Work request: Word for word, restate the data that follows, omitting the images.

BEGIN

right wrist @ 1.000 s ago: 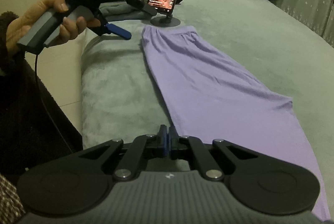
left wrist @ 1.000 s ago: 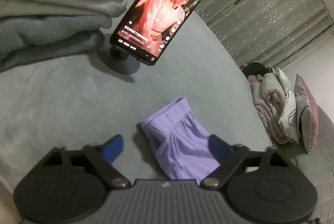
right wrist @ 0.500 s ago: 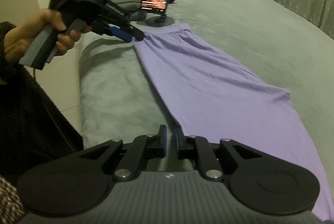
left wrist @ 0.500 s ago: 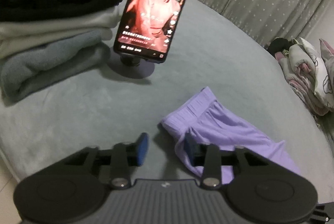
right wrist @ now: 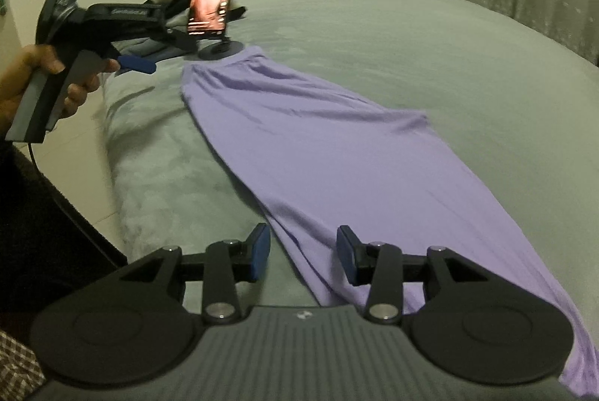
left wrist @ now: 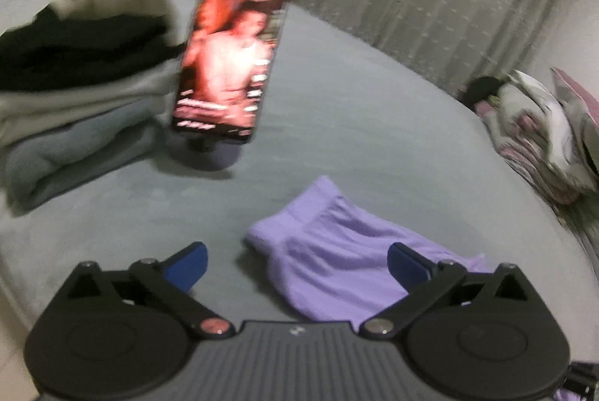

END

Output of the exercise:
right wrist @ 1.000 s ago: 
left wrist @ 1.000 s ago: 
right wrist @ 0.500 s ago: 
left wrist @ 0.500 s ago: 
right wrist @ now: 
left wrist @ now: 

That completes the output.